## What is required
Will you write out the data exactly, excluding every picture?

(Items listed in a dataset)
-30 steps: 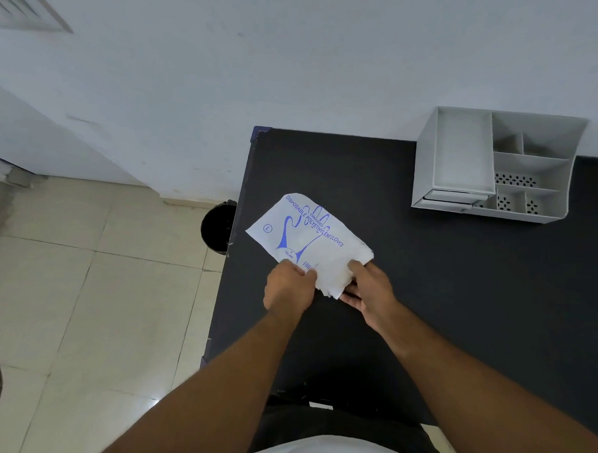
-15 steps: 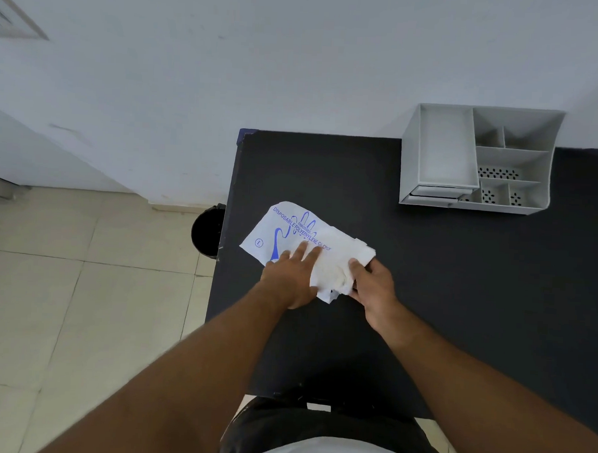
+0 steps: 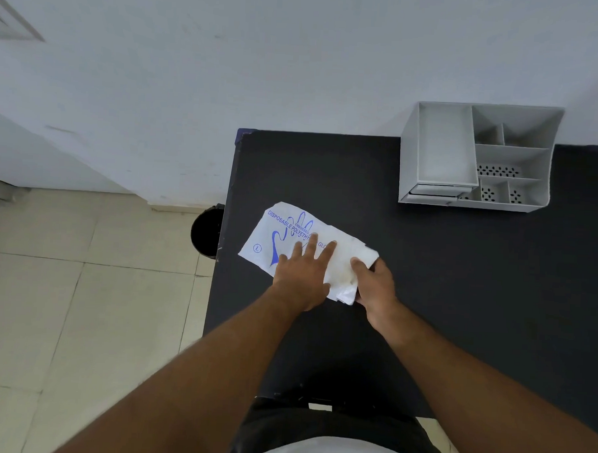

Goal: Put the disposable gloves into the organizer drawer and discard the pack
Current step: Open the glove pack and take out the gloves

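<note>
Pressing flat, your left hand [image 3: 300, 277] spreads open-fingered atop the glove pack [image 3: 300, 240], while your right hand [image 3: 374, 284] pinches its near end; pack lies well short of the organizer [image 3: 410, 156].

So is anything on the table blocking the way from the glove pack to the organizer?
Nothing visible does. The glove pack lies under the left hand, its end gripped by the right hand; only bare black table lies between it and the gray organizer.
</note>
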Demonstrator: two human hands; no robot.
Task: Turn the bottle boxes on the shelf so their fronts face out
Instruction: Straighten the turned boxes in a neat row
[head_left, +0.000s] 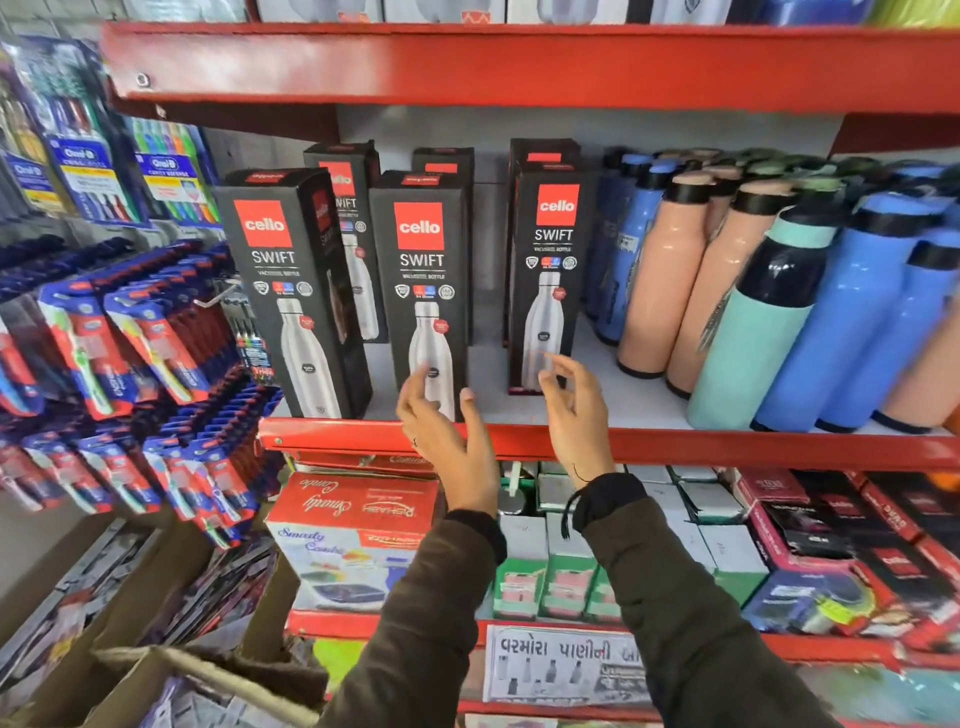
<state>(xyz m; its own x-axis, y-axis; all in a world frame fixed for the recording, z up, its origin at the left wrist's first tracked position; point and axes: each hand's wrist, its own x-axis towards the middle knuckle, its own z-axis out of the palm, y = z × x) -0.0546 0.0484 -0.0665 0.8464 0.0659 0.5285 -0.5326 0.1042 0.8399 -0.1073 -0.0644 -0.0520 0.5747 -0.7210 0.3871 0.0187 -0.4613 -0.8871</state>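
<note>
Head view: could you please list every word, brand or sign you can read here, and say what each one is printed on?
"cello" and "SWIFT": front bottle boxes.
"Oral-B": hanging toothbrush packs.
"Smarty Combo": white and red carton, the lid print upside down.
Gujarati lettering, readable script: paper sign on the lower shelf edge.
Small print on the boxes, bottle stickers and lower-shelf packs: too blurred to read.

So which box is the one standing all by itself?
Look at the red shelf with the loose bottles. Three black Cello boxes stand in front; the right box is alone, with a gap beside it, nearest the peach bottles, just above the right hand.
</note>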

## Result for this task
-30 steps: 
-15 steps: 
+0 steps: 

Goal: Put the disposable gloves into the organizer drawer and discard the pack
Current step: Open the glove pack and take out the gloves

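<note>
Pressing flat, your left hand [image 3: 300, 277] spreads open-fingered atop the glove pack [image 3: 300, 240], while your right hand [image 3: 374, 284] pinches its near end; pack lies well short of the organizer [image 3: 410, 156].

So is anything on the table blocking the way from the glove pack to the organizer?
Nothing visible does. The glove pack lies under the left hand, its end gripped by the right hand; only bare black table lies between it and the gray organizer.
</note>
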Demonstrator: two human hands; no robot.
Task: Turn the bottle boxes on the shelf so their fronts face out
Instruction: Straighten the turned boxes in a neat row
[head_left, +0.000s] 
<state>(xyz m; its own x-axis, y-axis; all in a world frame fixed for the recording, z up, its origin at the left wrist's first tracked position; point and axes: each hand's wrist, its own x-axis towards the middle knuckle, its own z-axis out of the palm, y = z × x) -0.0546 0.0484 -0.0665 0.8464 0.0659 0.5285 -0.5326 0.1042 0.8399 -0.1073 -0.0644 -0.0520 0.5747 -0.7210 0.3871 0.0187 -0.4613 -0.8871</state>
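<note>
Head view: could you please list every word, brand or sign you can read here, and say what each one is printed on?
"cello" and "SWIFT": front bottle boxes.
"Oral-B": hanging toothbrush packs.
"Smarty Combo": white and red carton, the lid print upside down.
Gujarati lettering, readable script: paper sign on the lower shelf edge.
Small print on the boxes, bottle stickers and lower-shelf packs: too blurred to read.

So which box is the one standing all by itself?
Look at the red shelf with the loose bottles. Three black Cello boxes stand in front; the right box is alone, with a gap beside it, nearest the peach bottles, just above the right hand.
</note>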

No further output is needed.